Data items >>
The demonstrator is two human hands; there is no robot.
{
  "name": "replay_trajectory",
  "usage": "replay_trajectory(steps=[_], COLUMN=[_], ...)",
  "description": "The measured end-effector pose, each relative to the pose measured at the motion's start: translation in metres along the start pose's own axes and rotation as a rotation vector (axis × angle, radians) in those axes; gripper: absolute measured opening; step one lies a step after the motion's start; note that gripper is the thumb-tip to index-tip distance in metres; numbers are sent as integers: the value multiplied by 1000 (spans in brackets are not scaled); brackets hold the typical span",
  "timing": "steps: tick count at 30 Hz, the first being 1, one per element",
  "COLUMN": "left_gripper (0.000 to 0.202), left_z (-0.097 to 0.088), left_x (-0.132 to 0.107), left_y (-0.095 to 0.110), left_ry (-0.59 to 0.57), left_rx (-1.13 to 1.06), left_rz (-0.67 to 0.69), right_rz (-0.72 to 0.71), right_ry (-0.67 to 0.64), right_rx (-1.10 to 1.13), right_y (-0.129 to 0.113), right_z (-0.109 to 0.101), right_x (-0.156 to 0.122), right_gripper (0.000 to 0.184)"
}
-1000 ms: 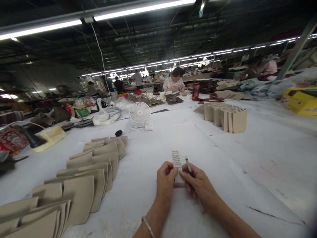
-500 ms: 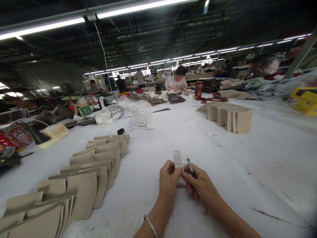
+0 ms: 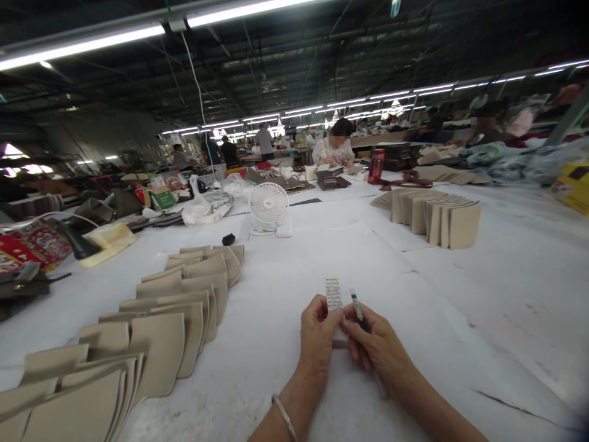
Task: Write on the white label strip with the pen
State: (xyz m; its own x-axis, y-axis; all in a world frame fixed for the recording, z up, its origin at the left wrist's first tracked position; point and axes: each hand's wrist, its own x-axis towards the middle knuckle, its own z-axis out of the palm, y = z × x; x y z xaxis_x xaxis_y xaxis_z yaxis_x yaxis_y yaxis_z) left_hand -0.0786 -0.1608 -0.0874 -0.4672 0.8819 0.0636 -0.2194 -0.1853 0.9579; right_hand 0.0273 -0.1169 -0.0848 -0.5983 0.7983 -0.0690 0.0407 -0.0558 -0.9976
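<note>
My left hand (image 3: 317,334), a bangle at its wrist, is closed on a narrow white label strip (image 3: 334,293) with rows of dark writing. The strip stands up from between thumb and fingers. My right hand (image 3: 372,337) is closed around a slim pen-like tool (image 3: 356,305) with a pale upper end and a dark body; its exact kind is unclear. Right thumb and fingertips meet the left thumb at the strip's lower edge. The lower part of the strip and most of the tool are hidden by my fingers.
Overlapping beige panels (image 3: 159,350) run along the left of the white table (image 3: 294,264). Another fanned row of beige panels (image 3: 432,218) stands at right. A small white fan (image 3: 269,205) is ahead, beside a black object (image 3: 228,239). Across the table a person (image 3: 334,150) works.
The view has shifted slightly, so the scene sits a little further right. Both hands keep the same hold on the strip and tool.
</note>
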Motion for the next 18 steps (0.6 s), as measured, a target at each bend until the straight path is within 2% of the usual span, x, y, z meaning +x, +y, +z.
replay_trajectory(steps=[18], left_gripper=[15], left_z=[0], left_x=[-2], left_y=[2], left_ry=[-8], left_rx=[-56], left_rz=[-9], right_rz=[9], right_ry=[29], right_rx=[26], right_y=[-4], right_z=[-2], right_x=[-2], right_gripper=[37])
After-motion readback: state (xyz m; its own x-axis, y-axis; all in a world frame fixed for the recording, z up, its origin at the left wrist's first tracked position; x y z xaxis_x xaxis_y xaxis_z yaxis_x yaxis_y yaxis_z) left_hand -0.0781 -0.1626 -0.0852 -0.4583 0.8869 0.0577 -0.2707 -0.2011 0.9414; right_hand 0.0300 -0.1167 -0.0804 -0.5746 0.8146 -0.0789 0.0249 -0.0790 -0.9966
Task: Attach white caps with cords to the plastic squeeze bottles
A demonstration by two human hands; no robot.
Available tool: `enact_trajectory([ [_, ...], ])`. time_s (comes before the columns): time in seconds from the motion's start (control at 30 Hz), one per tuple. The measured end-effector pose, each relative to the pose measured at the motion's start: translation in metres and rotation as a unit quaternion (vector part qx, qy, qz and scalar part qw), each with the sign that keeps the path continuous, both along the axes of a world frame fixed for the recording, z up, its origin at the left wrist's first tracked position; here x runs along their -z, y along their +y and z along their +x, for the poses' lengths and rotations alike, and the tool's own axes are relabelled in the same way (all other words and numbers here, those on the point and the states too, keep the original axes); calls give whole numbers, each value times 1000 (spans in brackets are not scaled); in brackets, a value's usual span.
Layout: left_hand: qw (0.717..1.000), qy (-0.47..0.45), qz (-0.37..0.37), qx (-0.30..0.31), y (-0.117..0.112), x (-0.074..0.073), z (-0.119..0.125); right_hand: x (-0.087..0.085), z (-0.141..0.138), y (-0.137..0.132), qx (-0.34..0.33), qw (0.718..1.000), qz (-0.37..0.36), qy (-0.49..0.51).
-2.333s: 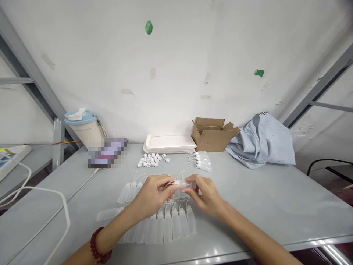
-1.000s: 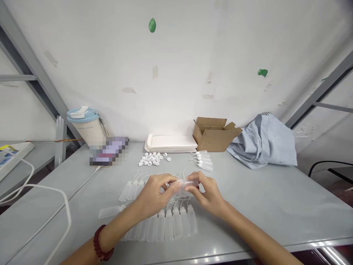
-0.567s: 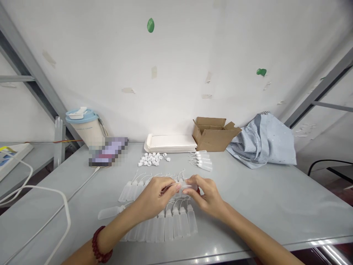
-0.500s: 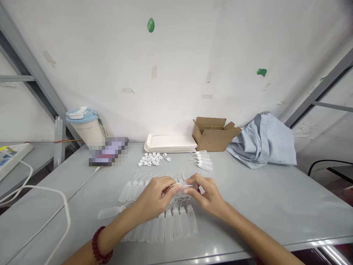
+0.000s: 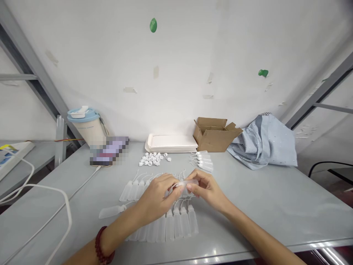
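A small translucent plastic bottle (image 5: 192,182) lies sideways between my hands above the table. My left hand (image 5: 162,189) pinches its neck end, where a thin white cord loops out; the fingertips partly hide this end. My right hand (image 5: 206,188) is closed on the bottle's body with thumb and fingers. Beneath and around my hands, similar bottles with cords lie in a front row (image 5: 177,224) and a back row (image 5: 134,190), partly covered by my left arm. One lone bottle (image 5: 111,211) lies left of my left forearm.
White caps (image 5: 150,159) lie in a loose pile behind the rows. Several smaller bottles with cords (image 5: 204,162) lie right of it. Along the wall stand a white tray stack (image 5: 172,141), a cardboard box (image 5: 217,140), a blue cloth bag (image 5: 264,143), a cup (image 5: 89,129) and a phone (image 5: 113,149).
The bottle's body has tilted up slightly and shows more clearly between my hands. My right fingers have shifted up a little along it. The view has moved slightly.
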State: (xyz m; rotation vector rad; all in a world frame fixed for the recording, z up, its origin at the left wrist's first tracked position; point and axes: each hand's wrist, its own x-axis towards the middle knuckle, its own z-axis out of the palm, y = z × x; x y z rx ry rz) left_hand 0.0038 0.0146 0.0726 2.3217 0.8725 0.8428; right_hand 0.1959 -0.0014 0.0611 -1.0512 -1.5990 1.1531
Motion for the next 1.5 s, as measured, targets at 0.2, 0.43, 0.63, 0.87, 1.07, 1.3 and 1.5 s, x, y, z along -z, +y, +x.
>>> enact_trajectory([
  [0.2,976,-30,-216,-25,3,-7,0,5,-3,-3,59,951,257,-161],
  [0.43,905,-89,-416,-11,8,-8,-1,18,-1,0,84,822,486,-284],
  [0.63,899,-119,-421,-9,8,-2,2,12,-2,-1,74,835,477,-264],
  [0.87,926,-107,-361,-8,7,-1,4,12,-4,-2,71,873,423,-233],
  [1.07,970,-38,-237,-31,2,-2,4,8,-6,-6,78,910,355,-201],
  [1.3,998,-49,-30,-16,-4,5,7,7,-6,-7,90,964,190,-164],
  [1.5,993,-33,-96,-52,-2,1,7,9,-6,-3,135,969,158,-134],
])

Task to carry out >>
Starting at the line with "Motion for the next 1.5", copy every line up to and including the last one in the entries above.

Answer section >>
Motion for the next 1.5 s, as measured, targets at 0.2, 0.43, 0.63, 0.87, 1.07, 1.3 and 1.5 s, x, y, z along -z, +y, +x.
>>> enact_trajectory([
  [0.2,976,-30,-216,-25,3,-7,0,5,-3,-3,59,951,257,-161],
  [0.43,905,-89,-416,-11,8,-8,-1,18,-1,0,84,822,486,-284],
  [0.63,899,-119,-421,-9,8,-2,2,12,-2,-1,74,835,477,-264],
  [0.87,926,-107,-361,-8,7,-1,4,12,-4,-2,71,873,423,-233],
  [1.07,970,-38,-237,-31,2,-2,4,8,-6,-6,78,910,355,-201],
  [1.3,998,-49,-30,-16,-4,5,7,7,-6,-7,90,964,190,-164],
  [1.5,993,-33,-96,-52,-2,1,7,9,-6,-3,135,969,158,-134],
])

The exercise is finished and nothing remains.